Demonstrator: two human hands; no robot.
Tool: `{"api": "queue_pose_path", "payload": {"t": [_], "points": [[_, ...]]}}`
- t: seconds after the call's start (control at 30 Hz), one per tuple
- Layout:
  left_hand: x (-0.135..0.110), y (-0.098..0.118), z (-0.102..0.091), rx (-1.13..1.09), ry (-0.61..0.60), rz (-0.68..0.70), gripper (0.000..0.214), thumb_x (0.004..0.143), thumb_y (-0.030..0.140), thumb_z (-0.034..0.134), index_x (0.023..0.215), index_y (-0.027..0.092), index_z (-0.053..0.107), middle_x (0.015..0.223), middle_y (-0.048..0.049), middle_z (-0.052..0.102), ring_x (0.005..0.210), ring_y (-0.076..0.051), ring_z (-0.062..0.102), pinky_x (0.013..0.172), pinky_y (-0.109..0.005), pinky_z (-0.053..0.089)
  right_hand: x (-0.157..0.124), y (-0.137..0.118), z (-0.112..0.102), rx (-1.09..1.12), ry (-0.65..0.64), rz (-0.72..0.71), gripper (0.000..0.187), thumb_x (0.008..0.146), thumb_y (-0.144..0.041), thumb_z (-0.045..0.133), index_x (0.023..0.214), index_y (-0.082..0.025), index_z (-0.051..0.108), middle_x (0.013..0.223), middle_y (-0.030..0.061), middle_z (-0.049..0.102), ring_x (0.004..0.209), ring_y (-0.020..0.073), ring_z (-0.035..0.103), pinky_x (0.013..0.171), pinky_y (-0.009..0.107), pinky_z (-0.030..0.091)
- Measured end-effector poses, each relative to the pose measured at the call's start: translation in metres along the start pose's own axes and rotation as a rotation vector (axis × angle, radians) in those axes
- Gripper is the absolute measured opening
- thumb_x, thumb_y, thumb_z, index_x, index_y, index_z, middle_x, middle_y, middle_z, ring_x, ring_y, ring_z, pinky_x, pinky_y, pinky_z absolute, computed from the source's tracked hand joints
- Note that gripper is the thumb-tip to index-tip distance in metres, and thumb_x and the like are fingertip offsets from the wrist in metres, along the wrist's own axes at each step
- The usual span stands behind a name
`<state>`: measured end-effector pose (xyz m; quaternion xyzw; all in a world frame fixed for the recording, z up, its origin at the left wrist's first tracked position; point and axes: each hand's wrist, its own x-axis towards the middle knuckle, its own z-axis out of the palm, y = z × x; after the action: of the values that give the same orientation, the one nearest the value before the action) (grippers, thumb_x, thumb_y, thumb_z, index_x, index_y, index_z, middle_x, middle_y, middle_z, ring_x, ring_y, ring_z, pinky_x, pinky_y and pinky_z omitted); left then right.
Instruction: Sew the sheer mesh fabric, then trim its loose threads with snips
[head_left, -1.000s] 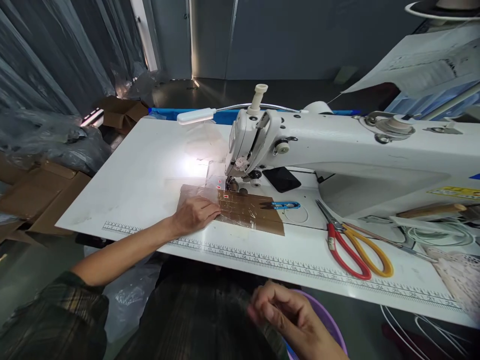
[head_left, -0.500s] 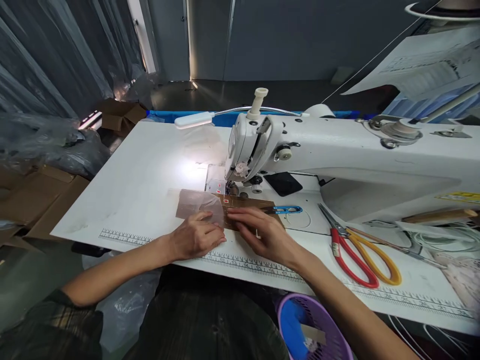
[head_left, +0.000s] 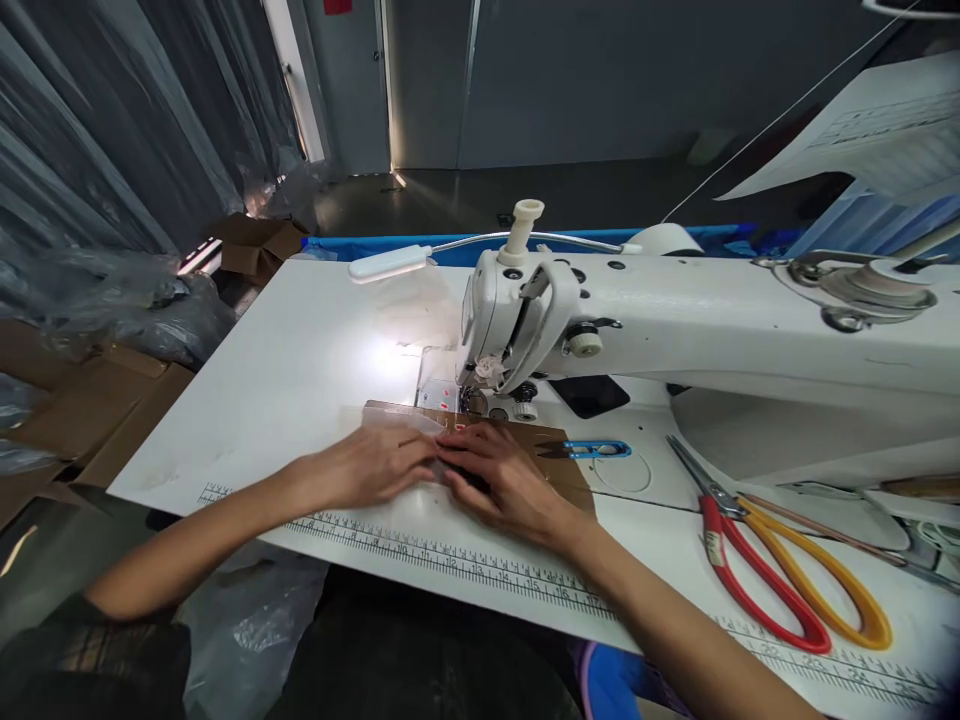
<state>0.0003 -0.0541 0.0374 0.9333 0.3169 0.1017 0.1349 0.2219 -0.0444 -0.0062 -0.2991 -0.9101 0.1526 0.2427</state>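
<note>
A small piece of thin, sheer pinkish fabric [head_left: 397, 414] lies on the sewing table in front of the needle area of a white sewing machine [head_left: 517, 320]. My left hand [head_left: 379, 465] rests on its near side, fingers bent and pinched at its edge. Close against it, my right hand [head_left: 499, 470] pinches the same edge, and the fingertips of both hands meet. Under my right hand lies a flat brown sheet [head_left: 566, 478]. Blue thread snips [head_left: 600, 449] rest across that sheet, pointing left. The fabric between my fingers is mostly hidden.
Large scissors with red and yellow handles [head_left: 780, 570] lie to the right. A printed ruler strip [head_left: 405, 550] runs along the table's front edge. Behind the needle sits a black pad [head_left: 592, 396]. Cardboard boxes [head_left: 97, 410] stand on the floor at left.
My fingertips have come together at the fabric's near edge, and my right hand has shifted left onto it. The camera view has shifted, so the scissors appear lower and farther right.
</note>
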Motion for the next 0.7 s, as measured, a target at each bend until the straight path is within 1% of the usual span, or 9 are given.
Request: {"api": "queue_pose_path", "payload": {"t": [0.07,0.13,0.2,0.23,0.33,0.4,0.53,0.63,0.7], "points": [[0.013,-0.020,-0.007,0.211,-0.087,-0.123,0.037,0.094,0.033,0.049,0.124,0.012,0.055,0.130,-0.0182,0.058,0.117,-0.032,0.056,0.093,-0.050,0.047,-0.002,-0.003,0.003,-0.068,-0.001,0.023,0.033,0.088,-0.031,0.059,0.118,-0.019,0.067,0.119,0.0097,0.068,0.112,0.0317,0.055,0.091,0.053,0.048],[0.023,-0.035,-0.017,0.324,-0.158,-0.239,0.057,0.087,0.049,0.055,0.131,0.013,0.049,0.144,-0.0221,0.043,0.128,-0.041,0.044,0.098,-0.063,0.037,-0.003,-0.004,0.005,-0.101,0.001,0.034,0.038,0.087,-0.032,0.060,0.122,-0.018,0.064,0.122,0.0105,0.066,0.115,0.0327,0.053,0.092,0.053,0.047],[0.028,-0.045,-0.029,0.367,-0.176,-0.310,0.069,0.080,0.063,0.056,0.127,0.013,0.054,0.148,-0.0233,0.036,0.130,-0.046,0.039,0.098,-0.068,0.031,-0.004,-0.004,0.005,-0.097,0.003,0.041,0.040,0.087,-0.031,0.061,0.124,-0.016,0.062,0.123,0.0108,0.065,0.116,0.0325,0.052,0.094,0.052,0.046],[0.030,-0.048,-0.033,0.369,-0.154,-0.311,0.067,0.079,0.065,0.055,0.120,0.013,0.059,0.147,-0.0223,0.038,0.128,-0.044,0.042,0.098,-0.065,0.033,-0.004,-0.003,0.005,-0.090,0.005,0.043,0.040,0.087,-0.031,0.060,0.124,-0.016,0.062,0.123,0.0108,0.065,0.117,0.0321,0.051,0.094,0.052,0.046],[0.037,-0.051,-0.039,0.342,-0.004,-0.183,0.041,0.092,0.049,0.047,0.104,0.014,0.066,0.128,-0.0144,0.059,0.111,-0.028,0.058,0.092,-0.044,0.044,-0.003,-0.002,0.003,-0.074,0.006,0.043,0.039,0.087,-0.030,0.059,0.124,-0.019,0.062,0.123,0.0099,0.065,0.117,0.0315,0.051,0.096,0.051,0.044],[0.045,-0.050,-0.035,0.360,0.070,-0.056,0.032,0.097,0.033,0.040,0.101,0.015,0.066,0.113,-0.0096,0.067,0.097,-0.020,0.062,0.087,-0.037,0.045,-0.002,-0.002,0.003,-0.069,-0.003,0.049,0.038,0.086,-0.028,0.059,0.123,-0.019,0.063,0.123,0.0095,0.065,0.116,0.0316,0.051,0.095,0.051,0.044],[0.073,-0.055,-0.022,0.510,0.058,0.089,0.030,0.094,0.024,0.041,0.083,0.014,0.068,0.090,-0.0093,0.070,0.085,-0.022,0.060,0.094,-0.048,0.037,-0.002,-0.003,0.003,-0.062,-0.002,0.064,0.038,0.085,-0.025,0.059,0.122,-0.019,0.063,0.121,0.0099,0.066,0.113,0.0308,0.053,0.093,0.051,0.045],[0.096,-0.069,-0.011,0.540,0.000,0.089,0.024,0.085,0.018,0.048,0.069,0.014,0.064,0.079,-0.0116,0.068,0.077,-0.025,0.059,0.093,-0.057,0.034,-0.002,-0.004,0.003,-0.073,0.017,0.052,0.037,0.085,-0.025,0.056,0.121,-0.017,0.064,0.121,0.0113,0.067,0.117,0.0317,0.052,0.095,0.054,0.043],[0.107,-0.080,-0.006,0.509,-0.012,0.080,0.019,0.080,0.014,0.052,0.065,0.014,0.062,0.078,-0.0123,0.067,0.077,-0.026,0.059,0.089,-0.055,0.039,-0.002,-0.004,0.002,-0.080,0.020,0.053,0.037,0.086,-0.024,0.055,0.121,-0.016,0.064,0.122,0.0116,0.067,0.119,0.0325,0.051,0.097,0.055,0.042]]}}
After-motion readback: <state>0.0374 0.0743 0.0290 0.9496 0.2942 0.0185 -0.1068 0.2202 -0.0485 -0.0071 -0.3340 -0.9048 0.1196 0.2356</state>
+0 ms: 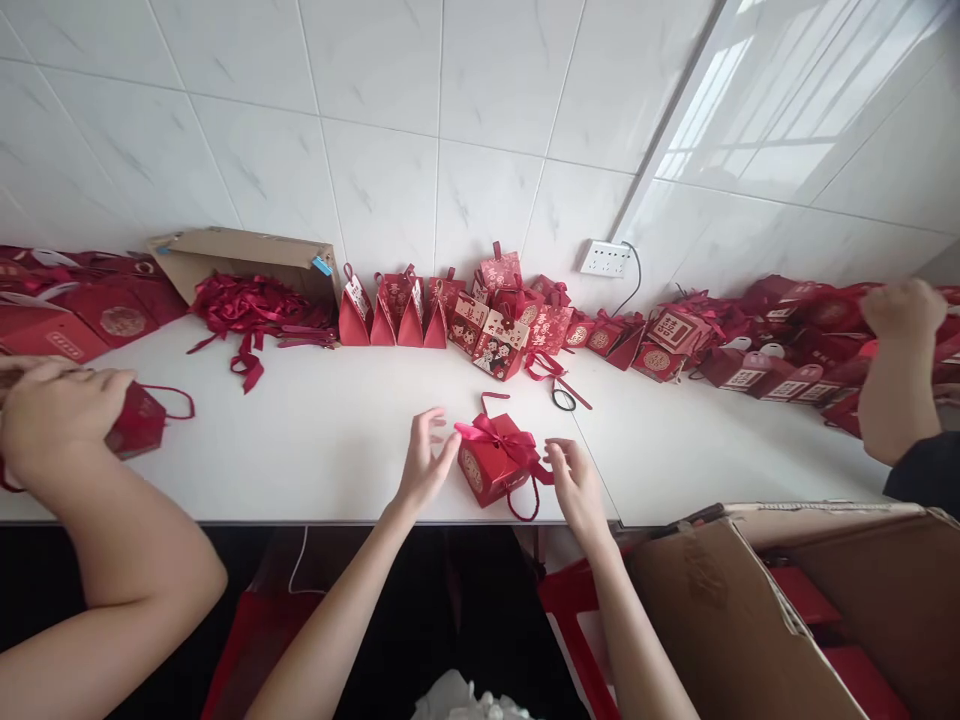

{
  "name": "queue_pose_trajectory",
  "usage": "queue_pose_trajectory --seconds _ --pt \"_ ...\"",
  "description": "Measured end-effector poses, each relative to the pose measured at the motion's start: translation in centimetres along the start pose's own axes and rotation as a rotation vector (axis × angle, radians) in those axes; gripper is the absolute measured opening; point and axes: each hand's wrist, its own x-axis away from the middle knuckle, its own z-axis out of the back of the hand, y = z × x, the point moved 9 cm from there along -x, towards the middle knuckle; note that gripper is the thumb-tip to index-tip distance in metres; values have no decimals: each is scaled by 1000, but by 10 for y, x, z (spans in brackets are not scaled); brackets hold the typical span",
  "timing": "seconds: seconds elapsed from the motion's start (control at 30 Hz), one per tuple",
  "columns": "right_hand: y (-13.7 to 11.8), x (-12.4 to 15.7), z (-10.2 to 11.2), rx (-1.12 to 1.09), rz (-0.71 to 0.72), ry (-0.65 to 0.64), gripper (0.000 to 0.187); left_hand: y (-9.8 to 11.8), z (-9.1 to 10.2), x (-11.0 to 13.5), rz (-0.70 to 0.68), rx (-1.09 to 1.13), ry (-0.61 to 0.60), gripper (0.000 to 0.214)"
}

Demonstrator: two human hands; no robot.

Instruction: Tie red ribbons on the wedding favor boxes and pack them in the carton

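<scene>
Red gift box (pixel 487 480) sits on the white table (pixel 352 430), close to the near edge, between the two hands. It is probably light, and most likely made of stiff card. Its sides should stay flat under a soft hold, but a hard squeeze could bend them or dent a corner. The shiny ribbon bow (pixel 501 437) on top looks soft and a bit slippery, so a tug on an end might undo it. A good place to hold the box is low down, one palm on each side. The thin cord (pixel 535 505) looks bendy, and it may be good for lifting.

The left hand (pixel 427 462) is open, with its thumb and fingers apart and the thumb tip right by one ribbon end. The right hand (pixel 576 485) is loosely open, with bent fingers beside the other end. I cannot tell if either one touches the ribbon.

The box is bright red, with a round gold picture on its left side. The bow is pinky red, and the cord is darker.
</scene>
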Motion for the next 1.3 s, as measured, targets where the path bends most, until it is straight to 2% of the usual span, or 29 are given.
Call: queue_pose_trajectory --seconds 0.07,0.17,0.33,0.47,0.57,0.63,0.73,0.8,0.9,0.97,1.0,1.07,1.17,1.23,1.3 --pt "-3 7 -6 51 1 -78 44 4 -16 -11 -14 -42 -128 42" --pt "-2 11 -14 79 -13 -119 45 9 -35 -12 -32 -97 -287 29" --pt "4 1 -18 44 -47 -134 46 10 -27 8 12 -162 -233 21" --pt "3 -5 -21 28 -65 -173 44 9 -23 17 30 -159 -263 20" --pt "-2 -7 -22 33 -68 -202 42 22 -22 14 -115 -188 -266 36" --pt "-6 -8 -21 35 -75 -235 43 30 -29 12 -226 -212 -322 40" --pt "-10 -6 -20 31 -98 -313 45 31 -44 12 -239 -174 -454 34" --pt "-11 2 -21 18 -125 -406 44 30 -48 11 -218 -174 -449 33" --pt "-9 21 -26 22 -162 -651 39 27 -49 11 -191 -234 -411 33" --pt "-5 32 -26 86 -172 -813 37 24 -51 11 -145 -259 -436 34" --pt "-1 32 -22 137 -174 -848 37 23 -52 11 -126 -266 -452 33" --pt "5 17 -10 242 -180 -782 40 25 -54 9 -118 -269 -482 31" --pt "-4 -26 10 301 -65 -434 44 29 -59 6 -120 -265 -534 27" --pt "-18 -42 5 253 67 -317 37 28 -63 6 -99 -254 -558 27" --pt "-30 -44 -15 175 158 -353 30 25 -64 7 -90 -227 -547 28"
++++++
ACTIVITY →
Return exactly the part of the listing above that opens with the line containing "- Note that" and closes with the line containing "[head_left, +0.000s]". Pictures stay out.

SOLUTION FOR THIS EXERCISE →
- Note that gripper is the thumb-tip to index-tip distance in metres, and thumb_x and the like are fingertip offsets from the wrist in metres, along the wrist's own axes at each step
- The usual span stands behind a name
`<state>`: measured end-effector pose (xyz m; quaternion xyzw; all in a world frame fixed for the recording, z up, its origin at the left wrist's first tracked position; point and axes: each hand's wrist, its own x-axis towards the middle knuckle, its own z-axis out of the palm, y = z × x; after the action: of the values that give the same orientation, the one nearest the value before the action) (grippers, thumb_x, thumb_y, thumb_z, index_x, index_y, index_z, middle_x, middle_y, middle_z, ring_x, ring_y, ring_z, pinky_x, pinky_y and pinky_z omitted); left then right.
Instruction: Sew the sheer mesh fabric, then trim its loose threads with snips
[head_left, -1.000s] 
[head_left, -0.500s] 
[head_left, +0.000s] 

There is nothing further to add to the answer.